L’entérocolite ulcéronécrosante (ECUN) est une pathologie digestive touchant les prématurés avec une morbi-mortalité élevée. Si sa physiopathologie reste mal connue, la colonisation intestinale bactérienne du prématuré est un facteur de risque. L’implication bactérienne dans l’ECUN repose sur la fermentation du lactose non digéré dans l’intestin grêle par les bactéries coliques conduisant à une hyper-production de métabolites impliqués dans la genèse des lésions. Les signes cliniques de l’ECUN sont cohérents avec une étiologie clostridienne. Ces bactéries, fréquement isolées à partir d’échantillons provenant de cas d’ECUN, provoquent en modèle animal de l'ECUN des lésions digestives reliées à l’hyperproduction d’acide butyrique, produit de fermentation du lactose.

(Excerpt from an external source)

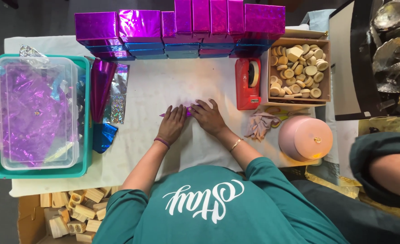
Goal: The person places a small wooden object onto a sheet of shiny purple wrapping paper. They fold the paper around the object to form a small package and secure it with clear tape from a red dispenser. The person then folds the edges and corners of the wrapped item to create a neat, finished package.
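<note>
Both my hands rest palm down in the middle of the white table [163, 83]. My left hand [172, 124] and my right hand [207, 116] press together on a small piece wrapped in shiny purple foil [187, 111]. Only slivers of the foil show between and beside the fingers. A purple band sits on my left wrist and a thin bracelet on my right.
Stacked purple and blue foil boxes [182, 29] line the far edge. A red tape dispenser [247, 83] and a box of wooden discs [298, 68] stand right, a pink round tin [305, 138] nearer. Left: a teal tray with clear tub [37, 113] and foil sheets [109, 90]. Another person's arm [389, 169] at right.
</note>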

Notre objectif est de démontrer l’implication biologique des clostridies dans l’étiologie de l’ECUN en comparant le microbiote des prématurés ayant ou non developpé une ECUN et de rechercher des biomarqueurs de pathogénicité. Ce projet apportera de nouvelles données cliniques et mécanistiques dans le but d’améliorer la prise en charge et la prévention de cette maladie digestive dramatique du grand prématuré.